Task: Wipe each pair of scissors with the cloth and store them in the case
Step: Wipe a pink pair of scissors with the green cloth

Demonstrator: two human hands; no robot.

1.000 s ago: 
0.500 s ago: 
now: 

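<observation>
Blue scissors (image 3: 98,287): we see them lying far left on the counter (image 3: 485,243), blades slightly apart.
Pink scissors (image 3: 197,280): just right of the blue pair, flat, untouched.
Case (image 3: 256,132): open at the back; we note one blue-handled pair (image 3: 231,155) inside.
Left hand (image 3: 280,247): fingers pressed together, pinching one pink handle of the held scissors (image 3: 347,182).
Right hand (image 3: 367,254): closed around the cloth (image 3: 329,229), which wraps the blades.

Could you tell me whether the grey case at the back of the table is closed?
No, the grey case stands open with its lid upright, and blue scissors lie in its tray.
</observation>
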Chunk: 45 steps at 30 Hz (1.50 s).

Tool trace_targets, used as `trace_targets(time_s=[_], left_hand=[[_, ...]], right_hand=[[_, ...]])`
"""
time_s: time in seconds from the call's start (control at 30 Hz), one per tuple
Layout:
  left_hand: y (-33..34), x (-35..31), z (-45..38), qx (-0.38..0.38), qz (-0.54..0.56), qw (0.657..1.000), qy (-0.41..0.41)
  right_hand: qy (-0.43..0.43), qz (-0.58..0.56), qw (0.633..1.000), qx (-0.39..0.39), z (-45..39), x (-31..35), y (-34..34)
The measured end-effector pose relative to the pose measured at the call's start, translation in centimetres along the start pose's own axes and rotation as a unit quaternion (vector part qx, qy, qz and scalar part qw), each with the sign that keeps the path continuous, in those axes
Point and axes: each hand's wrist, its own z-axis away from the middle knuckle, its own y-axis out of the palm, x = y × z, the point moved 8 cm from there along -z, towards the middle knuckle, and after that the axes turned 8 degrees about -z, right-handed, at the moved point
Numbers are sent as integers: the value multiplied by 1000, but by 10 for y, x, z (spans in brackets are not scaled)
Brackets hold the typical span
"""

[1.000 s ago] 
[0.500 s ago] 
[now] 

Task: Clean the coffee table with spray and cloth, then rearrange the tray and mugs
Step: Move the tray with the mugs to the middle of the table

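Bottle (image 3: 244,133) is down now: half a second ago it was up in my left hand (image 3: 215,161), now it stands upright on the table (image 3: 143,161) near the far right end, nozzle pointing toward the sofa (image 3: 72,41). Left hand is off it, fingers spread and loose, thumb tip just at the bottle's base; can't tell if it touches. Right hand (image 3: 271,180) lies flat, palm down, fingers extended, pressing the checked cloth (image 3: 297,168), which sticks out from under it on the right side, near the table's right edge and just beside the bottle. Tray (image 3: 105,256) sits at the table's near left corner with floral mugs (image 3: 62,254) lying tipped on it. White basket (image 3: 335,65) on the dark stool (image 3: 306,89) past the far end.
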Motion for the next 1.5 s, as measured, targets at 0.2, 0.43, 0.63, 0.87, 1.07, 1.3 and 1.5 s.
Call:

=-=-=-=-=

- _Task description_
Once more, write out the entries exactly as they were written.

- _Task output_
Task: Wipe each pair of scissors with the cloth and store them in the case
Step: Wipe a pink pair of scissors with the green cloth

Demonstrator: two human hands; no robot.

1.000 s ago: 
0.500 s ago: 
now: 

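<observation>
Blue scissors (image 3: 98,287): we see them lying far left on the counter (image 3: 485,243), blades slightly apart.
Pink scissors (image 3: 197,280): just right of the blue pair, flat, untouched.
Case (image 3: 256,132): open at the back; we note one blue-handled pair (image 3: 231,155) inside.
Left hand (image 3: 280,247): fingers pressed together, pinching one pink handle of the held scissors (image 3: 347,182).
Right hand (image 3: 367,254): closed around the cloth (image 3: 329,229), which wraps the blades.

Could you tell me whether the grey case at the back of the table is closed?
No, the grey case stands open with its lid upright, and blue scissors lie in its tray.
</observation>
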Chunk: 45 steps at 30 Hz (1.50 s).

Tool trace_targets, used as `trace_targets(time_s=[_], left_hand=[[_, ...]], right_hand=[[_, ...]])`
"""
time_s: time in seconds from the call's start (control at 30 Hz), one per tuple
Layout:
  left_hand: y (-33..34), x (-35..31), z (-45..38), qx (-0.38..0.38), qz (-0.54..0.56), qw (0.657..1.000), qy (-0.41..0.41)
  right_hand: qy (-0.43..0.43), qz (-0.58..0.56), qw (0.633..1.000), qx (-0.39..0.39), z (-45..39), x (-31..35), y (-34..34)
The measured end-effector pose relative to the pose measured at the call's start, translation in centimetres along the start pose's own axes and rotation as a unit quaternion (vector part qx, qy, qz and scalar part qw), each with the sign that keeps the path continuous, in those axes
Point and axes: each hand's wrist, its own z-axis away from the middle knuckle, its own y-axis out of the palm, x = y × z, the point moved 8 cm from there along -z, towards the middle knuckle, and after that the axes turned 8 degrees about -z, right-handed, at the moved point
Numbers are sent as integers: the value multiplied by 1000, but by 10 for y, x, z (spans in brackets are not scaled)
Brackets hold the typical span
"""

[1.000 s ago] 
[0.500 s ago] 
[now] 

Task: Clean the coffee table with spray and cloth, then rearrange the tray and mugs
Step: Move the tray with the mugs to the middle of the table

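Bottle (image 3: 244,133) is down now: half a second ago it was up in my left hand (image 3: 215,161), now it stands upright on the table (image 3: 143,161) near the far right end, nozzle pointing toward the sofa (image 3: 72,41). Left hand is off it, fingers spread and loose, thumb tip just at the bottle's base; can't tell if it touches. Right hand (image 3: 271,180) lies flat, palm down, fingers extended, pressing the checked cloth (image 3: 297,168), which sticks out from under it on the right side, near the table's right edge and just beside the bottle. Tray (image 3: 105,256) sits at the table's near left corner with floral mugs (image 3: 62,254) lying tipped on it. White basket (image 3: 335,65) on the dark stool (image 3: 306,89) past the far end.
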Motion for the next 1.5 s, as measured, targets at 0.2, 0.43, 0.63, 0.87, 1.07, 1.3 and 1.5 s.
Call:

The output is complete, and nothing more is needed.